Activity.
I need the lines below from the one with "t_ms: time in" down to the one with "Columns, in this" reproduced exactly, both ends included, and nothing else.
**** Given records ****
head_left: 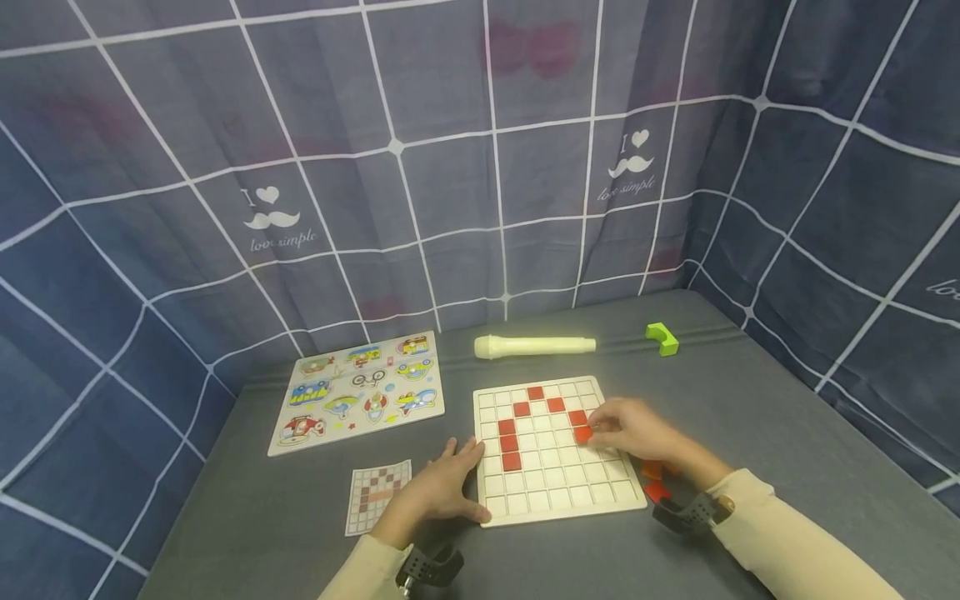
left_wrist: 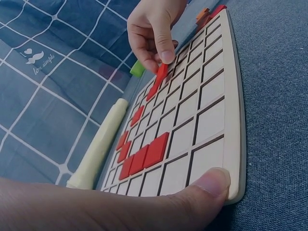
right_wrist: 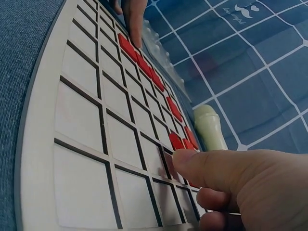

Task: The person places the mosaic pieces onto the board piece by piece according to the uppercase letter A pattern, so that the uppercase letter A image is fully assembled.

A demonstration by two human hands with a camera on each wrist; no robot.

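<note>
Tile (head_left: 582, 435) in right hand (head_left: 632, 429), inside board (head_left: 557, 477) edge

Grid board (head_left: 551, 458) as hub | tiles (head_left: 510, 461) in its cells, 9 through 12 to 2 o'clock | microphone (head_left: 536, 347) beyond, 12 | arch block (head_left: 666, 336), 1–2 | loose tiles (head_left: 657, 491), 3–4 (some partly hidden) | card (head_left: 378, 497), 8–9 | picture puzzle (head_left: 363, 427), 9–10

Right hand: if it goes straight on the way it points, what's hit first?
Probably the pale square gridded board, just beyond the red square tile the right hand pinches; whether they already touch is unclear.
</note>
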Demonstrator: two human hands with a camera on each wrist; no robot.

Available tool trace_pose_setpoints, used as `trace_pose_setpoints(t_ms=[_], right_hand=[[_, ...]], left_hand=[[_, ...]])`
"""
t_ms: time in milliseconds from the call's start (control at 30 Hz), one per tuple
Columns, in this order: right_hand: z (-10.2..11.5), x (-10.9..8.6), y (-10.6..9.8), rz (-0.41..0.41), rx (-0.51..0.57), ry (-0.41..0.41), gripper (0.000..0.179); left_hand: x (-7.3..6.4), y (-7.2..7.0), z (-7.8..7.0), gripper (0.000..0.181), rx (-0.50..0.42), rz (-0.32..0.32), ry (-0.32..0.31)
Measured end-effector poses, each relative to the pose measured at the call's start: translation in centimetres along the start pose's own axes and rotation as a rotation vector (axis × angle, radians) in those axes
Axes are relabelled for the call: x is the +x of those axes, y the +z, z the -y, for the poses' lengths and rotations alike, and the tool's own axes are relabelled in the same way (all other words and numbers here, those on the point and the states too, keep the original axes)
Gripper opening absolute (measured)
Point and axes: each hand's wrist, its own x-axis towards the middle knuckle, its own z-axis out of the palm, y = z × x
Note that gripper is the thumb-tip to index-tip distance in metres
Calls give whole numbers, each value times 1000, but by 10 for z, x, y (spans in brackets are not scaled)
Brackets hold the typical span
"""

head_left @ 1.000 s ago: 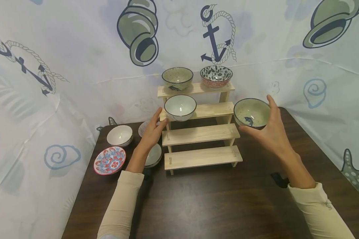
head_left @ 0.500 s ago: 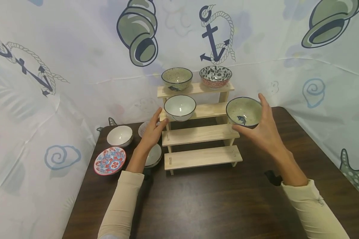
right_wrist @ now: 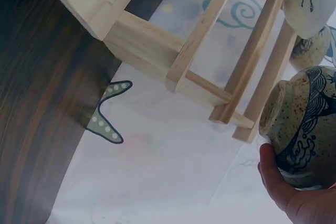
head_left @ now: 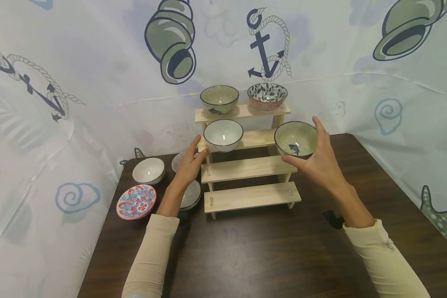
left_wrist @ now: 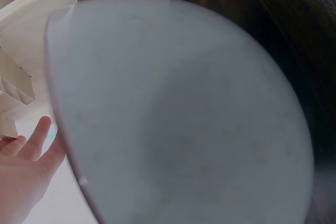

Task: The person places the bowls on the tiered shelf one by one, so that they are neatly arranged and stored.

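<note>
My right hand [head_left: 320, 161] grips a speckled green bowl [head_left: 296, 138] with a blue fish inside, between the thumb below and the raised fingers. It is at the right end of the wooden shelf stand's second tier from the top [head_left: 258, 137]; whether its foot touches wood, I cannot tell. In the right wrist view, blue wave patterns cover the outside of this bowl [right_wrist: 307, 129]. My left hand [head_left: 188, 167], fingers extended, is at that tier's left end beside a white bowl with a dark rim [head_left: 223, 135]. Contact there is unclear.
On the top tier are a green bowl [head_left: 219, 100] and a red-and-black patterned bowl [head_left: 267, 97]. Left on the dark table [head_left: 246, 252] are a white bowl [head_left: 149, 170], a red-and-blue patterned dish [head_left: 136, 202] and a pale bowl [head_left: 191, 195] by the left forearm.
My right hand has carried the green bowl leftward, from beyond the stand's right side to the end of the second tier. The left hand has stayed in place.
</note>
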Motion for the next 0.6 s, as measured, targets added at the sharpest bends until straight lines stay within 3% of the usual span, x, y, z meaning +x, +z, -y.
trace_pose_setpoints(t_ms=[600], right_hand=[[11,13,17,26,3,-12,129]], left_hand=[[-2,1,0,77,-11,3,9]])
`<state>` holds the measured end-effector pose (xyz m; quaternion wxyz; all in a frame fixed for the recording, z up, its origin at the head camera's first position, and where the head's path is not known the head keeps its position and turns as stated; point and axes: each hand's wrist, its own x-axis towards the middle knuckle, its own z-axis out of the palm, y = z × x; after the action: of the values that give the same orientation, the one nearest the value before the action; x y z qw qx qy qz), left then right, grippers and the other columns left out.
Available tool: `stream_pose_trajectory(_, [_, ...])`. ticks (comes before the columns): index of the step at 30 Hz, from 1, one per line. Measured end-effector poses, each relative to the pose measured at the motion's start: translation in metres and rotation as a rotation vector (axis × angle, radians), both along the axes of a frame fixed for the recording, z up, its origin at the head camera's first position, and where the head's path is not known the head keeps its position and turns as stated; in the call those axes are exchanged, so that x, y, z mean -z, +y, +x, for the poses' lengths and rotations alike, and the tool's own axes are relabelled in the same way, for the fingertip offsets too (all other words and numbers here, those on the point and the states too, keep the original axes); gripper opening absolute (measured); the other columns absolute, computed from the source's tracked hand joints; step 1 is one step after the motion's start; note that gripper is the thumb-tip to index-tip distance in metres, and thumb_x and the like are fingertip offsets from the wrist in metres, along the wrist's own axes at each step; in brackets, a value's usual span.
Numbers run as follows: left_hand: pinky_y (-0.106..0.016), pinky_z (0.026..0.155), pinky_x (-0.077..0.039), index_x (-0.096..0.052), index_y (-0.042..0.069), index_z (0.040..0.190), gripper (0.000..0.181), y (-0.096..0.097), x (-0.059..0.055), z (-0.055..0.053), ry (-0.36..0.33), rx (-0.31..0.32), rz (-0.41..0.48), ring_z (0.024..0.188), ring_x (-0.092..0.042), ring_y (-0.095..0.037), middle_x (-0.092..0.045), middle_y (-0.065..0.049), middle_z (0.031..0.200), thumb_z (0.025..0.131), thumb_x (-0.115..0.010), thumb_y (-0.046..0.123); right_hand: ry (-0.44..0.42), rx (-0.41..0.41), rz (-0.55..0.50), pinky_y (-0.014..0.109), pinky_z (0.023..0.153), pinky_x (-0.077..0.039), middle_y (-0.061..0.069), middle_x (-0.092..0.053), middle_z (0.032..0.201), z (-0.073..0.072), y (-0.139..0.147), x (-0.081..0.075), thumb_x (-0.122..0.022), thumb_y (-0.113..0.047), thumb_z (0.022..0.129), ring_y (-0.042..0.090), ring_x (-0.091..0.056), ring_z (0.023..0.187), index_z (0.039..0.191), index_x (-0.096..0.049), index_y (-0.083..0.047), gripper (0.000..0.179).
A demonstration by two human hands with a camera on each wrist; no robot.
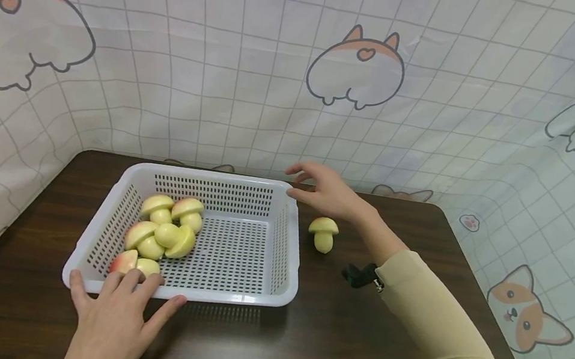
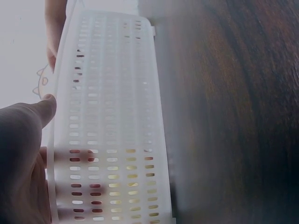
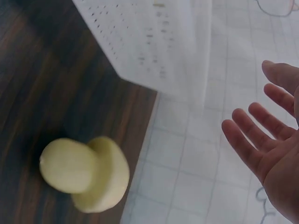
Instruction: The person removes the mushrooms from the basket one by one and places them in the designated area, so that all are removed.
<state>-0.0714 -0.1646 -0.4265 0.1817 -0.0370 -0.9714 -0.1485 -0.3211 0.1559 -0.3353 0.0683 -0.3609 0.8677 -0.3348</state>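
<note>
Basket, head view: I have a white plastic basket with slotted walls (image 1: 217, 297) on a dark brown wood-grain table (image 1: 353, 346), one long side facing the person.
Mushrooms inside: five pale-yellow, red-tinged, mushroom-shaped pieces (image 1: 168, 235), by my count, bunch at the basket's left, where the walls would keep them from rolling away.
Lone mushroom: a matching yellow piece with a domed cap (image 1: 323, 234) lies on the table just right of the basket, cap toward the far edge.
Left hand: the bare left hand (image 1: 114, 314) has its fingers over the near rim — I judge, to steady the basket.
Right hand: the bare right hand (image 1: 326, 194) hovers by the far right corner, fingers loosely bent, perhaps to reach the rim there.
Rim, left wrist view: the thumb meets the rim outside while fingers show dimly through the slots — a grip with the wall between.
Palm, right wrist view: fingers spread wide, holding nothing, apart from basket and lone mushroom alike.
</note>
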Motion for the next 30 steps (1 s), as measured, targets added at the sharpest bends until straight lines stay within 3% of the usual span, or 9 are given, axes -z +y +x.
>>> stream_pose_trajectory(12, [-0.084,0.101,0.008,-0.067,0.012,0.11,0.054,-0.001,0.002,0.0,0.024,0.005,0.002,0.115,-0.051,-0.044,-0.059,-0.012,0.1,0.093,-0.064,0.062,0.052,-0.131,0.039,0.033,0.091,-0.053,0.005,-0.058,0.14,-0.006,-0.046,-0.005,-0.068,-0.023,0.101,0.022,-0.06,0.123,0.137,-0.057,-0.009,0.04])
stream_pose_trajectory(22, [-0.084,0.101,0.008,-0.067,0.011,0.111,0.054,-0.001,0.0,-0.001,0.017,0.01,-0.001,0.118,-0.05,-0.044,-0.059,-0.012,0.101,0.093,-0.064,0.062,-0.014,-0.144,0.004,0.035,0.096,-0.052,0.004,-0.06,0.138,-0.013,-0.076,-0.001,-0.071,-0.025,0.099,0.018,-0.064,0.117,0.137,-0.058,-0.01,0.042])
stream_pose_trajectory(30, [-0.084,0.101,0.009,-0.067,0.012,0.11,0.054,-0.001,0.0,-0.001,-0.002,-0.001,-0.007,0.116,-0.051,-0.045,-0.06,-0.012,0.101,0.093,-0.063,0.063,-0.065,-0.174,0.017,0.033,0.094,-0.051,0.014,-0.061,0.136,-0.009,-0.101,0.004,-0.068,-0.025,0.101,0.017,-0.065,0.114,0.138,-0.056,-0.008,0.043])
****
Worked solution.
t_ms: time in milliseconds from the call's start (control at 30 Hz), one per tuple
Columns, in this order: right_hand: z (-10.2..11.5), x (-10.9..8.6), y (-10.6..9.8), rz (-0.41..0.41), rx (-0.51..0.57), ry (-0.41..0.41), gripper (0.000..0.179); left_hand: x (-7.3..6.4), y (-7.2..7.0), z (-7.8..7.0), gripper (0.000..0.181), rx (-0.50..0.42), rz (-0.32..0.32), ry (-0.32..0.31)

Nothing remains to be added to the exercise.